As year-end approaches, many businesses turn their attention to tax planning with the goal of minimizing federal and state taxes. Few invest a similar amount of time in reviewing their Workers’ Compensation, even though significant dollars are at risk. When a Workers’ Compensation policy is set up, premiums are based on an estimated risk. After the expiration of the policy period, a premium audit determines the actual exposure and premiums are adjusted accordingly.
While preparing for a premium audit and conducting a premium review always has value for employers, it takes on increased importance this year, as many employers have witnessed changes in job responsibilities and payrolls. Furthermore, many employers will be getting money back this year and may be complacent about Workers’ Compensation, leaving costly overcharges undetected.
Here are seven ways to plot year-end savings in Workers’ Comp:
1. Strengthen payroll records with job titles
Job classifications are a central factor in Workers’ Comp premiums. With the exception of construction and agriculture, the overall business operation, not individual duties, is assigned a governing classification that best identifies the type of work being performed. In most cases, this is the classification that contains the most payroll and the first critical step is to be sure that it’s accurate. Since some workplace functions are common to all businesses, there are standard exclusions for clerical, sales and driver classifications. Commonly, errors are found in the clerical classification 8810 Administrative/Clerical, often the largest classification outside of the governing class.
Employers that take the time to place classifications into the payroll records provide helpful information for the auditor; however, many auditors will probe a clerical classification because it is usually the least expensive, reflecting minimal risk. “What do they do? Where do they do it? Do they do it full-time?” are common questions.
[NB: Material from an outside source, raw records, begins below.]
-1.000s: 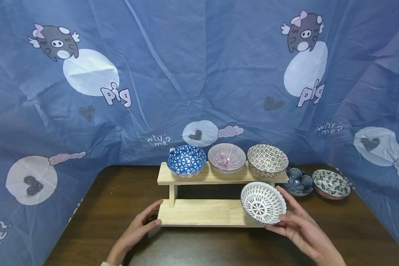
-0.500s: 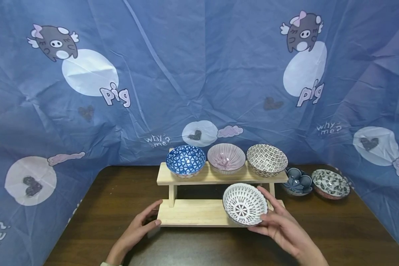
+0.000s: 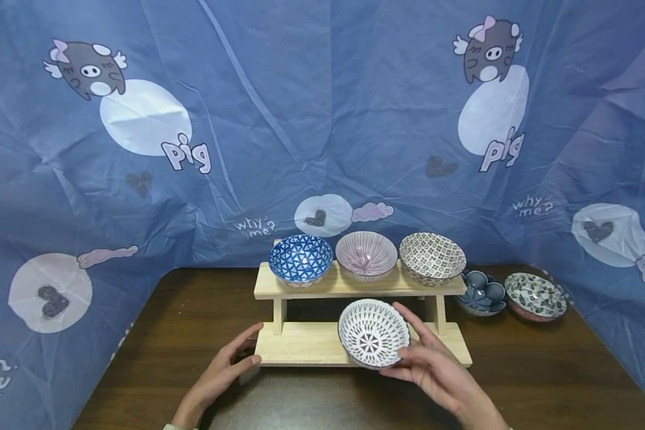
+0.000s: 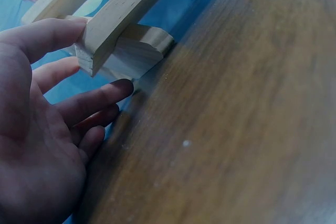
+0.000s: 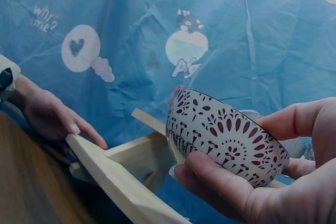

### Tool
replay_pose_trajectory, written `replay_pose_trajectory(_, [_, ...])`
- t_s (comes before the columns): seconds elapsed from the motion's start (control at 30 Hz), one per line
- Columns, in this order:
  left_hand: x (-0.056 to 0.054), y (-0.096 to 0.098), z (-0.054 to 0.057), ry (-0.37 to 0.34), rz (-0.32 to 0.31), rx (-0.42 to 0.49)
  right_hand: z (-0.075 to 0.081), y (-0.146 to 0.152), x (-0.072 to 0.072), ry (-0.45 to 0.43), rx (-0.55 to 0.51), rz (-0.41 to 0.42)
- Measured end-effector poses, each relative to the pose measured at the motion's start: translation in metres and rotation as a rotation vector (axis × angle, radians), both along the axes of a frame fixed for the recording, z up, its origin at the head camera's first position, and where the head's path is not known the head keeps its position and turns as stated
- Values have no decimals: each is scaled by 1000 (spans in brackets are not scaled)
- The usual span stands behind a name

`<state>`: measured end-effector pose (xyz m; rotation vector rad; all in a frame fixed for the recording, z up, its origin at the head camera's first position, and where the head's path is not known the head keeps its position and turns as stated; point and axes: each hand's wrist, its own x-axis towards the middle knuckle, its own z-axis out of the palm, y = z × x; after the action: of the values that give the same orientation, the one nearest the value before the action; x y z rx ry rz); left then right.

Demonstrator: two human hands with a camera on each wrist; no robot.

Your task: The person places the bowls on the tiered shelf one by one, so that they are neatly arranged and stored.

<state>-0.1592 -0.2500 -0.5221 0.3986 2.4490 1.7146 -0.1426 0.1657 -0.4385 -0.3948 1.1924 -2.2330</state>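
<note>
My right hand (image 3: 435, 370) grips a small white bowl (image 3: 373, 334) by its right side, fingers and thumb at the rim and outer wall. The bowl tilts so its black-patterned inside faces the head camera, in front of the lower plank of a two-tier wooden stand (image 3: 306, 345). In the right wrist view, dark red petal shapes cover the bowl's outside (image 5: 226, 140). My left hand (image 3: 223, 367) touches the left end of the lower plank, thumb at the front corner. The left wrist view shows its fingers loosely extended against the plank end (image 4: 94, 51).
On the upper plank stand a blue patterned bowl (image 3: 301, 260), a pink striped bowl (image 3: 366, 255) and a brown-patterned bowl (image 3: 432, 258). Right of the stand, a dark blue dish (image 3: 481, 295) and a leaf-patterned bowl (image 3: 536, 297) sit on the brown table (image 3: 570, 370). A blue curtain (image 3: 322, 119) hangs behind.
My right hand has carried the white bowl leftward along the lower plank, from its right end to about the middle. The left hand has stayed at the plank's left end.
</note>
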Motion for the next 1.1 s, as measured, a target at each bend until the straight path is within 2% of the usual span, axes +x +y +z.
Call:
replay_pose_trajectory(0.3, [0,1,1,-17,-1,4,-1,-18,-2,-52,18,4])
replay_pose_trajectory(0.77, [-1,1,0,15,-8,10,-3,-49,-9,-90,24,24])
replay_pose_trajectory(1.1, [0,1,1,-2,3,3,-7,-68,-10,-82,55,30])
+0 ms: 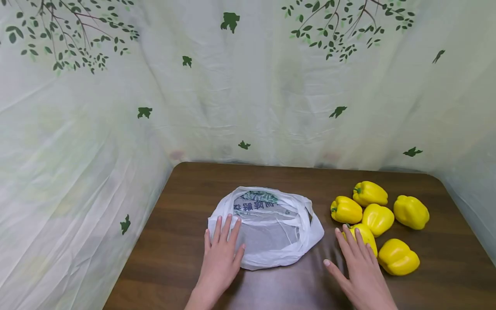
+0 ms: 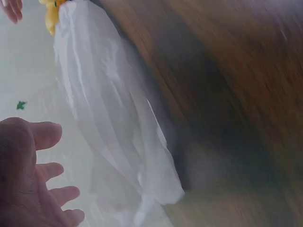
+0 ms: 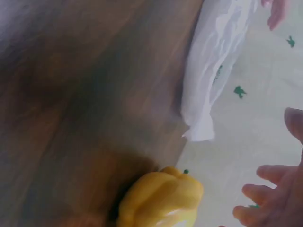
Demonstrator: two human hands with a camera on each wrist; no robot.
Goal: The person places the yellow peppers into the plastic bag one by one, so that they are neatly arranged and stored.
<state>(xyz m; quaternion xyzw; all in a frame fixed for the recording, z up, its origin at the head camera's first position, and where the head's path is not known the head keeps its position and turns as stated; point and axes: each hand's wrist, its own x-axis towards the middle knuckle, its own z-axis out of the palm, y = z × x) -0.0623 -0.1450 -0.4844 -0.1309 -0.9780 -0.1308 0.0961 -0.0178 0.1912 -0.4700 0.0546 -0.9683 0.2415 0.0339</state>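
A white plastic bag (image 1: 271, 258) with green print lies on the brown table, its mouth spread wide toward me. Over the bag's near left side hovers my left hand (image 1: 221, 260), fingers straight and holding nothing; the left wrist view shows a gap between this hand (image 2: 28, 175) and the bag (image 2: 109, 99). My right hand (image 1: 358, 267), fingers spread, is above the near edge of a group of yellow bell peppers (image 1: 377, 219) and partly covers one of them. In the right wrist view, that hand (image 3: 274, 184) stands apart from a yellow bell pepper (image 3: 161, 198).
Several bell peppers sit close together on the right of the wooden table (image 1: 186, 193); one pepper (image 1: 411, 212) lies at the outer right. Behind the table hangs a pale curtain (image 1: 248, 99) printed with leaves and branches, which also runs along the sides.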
Key determinants of a clerical classification are physical separation from the plant and exclusive performance of office work.
While a company representative familiar with the financial records and the operations of the company should be present at every audit, it’s not unusual for the person to be unfamiliar with an employee’s specific duties and as a result clerical employees may be erroneously assigned to the governing classification.
A simple solution that reduces the possibility of error is to add job titles for each employee that provide a common sense description of what people do, such as payroll clerk, data entry clerk, receptionist.
2. Separate severance pay
While payroll is often referred to as the basis for premium, in most states it is actually remuneration and there are a number of exclusions from what is counted as remuneration. During a year fraught with downsizing and layoffs, a particularly important one to recognize is severance pay. Dismissal or severance pay, except for time worked or accrued vacation, is excluded from remuneration. Employers need to show the auditor exactly what was paid in severance pay.
3. Document overtime
In most states, overtime pay can be reduced to straight time when determining the Workers’ Comp premium. Records should document how much pay was overtime for the year. If the rate of overtime varies, for example, time-and-a-half and double time, be sure the records are distinct, as the adjustment will differ. This information should be in a form that is easily determined by the auditor, summarized by classification on an annual basis.
4. Understand how employer perks are treated
Year-end often means bonuses or gifts to employees. Cash or cash equivalents, such as gift cards are included in remuneration, but employer-provided tickets to entertainment events, an airline flight, employer-provided automobiles, and club memberships are excluded.